Concomitant radiochemotherapy plus surgery in locally advanced cervical cancer: update of clinical outcome and cyclooxygenase-2 as predictor of treatment susceptibility

Oncology. 2004;67(2):103-11. doi: 10.1159/000080995.

Abstract

Objective: We have updated our findings on the efficacy of concomitant radiochemotherapy plus radical surgery in a larger series of patients (n = 54) with locally advanced cervical cancer (LACC). We also investigated the role of cyclooxygenase-2 (COX-2) in this clinical setting.

Methods: Radiotherapy was administered to the whole pelvic region (1.8 Gy/day, totaling 39.6 Gy) in combination with cisplatin (20 mg/m2) and 5-fluorouracil (1,000 mg/m2) (both on days 1-4 and 27-30). Radical surgery was performed 5-6 weeks after the end of treatment.

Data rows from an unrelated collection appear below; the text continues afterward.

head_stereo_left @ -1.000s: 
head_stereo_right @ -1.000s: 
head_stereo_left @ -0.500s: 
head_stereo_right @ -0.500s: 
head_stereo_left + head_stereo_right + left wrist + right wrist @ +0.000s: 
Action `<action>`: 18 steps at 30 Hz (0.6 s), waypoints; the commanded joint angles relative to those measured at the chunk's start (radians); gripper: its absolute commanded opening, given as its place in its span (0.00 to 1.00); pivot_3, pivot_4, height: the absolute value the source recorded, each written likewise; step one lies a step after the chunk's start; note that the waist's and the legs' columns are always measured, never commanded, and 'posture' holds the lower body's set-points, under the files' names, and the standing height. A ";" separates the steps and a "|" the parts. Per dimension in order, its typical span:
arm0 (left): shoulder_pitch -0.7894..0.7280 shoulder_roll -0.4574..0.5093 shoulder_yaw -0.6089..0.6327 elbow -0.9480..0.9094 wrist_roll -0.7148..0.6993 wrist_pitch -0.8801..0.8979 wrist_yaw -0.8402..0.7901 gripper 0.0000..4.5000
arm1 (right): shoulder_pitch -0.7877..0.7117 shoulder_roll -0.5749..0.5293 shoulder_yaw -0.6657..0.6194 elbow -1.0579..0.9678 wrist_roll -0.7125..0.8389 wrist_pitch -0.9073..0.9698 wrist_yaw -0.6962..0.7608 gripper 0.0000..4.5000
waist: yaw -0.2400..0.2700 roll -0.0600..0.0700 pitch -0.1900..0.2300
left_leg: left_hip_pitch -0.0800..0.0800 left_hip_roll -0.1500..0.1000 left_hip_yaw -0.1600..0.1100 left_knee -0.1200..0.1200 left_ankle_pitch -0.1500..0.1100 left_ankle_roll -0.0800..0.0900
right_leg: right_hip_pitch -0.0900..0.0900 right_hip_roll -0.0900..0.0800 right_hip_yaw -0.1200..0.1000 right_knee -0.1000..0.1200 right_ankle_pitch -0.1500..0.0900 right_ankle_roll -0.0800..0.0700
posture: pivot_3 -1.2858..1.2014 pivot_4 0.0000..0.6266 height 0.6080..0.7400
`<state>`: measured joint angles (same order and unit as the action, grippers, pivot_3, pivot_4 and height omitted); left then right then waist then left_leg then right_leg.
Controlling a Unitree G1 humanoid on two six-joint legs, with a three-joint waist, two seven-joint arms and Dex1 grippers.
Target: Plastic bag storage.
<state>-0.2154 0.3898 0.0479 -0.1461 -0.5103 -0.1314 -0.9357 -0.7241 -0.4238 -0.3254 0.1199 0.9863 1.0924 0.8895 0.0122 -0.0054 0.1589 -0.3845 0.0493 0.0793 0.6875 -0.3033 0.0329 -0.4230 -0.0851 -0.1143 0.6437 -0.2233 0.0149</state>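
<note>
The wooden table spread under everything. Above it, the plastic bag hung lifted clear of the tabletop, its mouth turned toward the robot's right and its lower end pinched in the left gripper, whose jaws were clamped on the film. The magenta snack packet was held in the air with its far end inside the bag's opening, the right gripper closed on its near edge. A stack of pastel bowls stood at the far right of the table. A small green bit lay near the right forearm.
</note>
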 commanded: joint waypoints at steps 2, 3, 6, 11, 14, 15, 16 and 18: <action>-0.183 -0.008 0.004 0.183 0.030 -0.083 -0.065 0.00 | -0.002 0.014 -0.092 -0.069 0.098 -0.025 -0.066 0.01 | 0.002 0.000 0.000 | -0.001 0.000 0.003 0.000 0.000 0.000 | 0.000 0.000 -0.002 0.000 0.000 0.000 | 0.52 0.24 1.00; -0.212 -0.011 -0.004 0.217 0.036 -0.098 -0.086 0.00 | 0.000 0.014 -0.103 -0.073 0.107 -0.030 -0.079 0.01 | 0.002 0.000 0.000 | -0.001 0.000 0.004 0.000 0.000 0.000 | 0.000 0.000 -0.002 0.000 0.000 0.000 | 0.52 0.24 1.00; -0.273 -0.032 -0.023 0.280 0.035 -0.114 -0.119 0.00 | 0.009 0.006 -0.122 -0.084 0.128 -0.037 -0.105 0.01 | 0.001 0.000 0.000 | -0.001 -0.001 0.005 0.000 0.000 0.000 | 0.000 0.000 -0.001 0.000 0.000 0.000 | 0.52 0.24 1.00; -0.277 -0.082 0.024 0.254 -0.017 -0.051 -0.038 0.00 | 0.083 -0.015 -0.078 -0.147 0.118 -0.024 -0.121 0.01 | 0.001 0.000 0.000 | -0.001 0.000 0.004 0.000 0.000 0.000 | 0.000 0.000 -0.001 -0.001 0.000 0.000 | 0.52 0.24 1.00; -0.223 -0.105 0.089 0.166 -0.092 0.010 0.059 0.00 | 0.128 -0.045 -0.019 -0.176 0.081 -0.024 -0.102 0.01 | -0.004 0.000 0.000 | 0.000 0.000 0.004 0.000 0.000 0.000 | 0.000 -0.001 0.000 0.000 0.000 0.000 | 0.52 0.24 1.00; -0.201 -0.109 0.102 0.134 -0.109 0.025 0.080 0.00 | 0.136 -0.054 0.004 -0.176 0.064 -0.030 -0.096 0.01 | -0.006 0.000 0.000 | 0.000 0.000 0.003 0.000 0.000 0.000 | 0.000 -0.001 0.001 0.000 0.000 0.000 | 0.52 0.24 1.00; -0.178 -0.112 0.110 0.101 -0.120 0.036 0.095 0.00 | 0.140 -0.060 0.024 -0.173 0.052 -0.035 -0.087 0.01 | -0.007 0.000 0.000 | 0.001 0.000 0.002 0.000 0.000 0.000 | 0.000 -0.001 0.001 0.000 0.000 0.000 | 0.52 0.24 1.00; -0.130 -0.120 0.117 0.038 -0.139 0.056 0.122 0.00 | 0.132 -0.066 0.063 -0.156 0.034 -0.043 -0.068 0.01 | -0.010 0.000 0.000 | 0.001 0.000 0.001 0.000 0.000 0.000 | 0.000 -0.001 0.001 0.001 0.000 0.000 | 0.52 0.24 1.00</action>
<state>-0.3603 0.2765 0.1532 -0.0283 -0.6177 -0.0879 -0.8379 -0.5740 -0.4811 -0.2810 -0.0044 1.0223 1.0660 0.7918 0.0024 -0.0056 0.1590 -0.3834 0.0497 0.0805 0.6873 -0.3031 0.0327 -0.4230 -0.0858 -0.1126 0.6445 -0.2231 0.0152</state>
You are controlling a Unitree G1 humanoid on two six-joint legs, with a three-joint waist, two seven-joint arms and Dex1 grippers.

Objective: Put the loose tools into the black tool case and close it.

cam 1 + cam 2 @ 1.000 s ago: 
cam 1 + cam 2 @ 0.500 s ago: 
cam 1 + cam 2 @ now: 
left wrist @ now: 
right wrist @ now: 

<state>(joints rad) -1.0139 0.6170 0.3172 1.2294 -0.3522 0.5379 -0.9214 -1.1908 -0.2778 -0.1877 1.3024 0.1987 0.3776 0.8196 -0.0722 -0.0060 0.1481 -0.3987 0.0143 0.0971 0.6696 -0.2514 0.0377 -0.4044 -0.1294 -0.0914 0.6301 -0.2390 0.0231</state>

Results: A clinical complete or partial response was observed in all 53 evaluable patients (75.5 and 24.5%, respectively). At pathological examination, 23 of 51 patients (45.1%) undergoing radical surgery showed complete response to treatment, 18 patients (35.3%) only had microscopic residual disease, 6 patients (11.7%) had a partial response and 4 (7.8%) had no change in their disease. When logistic regression was applied, the FIGO stage (chi2 = 5.28, p = 0.021) and tumor to stroma COX-2 ratio (chi2 = 4.72, p = 0.029) retained an independent role in the prediction of the pathologic response to treatment. The 3-year disease-free survival (DFS) was 75.2%, with local relapse-free survival of 86.2% and metastasis-free interval of 89.9% at 3 years. Cases with a high COX-2 ratio showed a shorter DFS than cases with a low COX-2 ratio (p = 0.016). A direct association was shown between COX-2 ratio values and risk of recurrence, as assessed by Cox analysis using COX-2 ratio values as a continuous covariate (chi2 = 3.94, p = 0.047).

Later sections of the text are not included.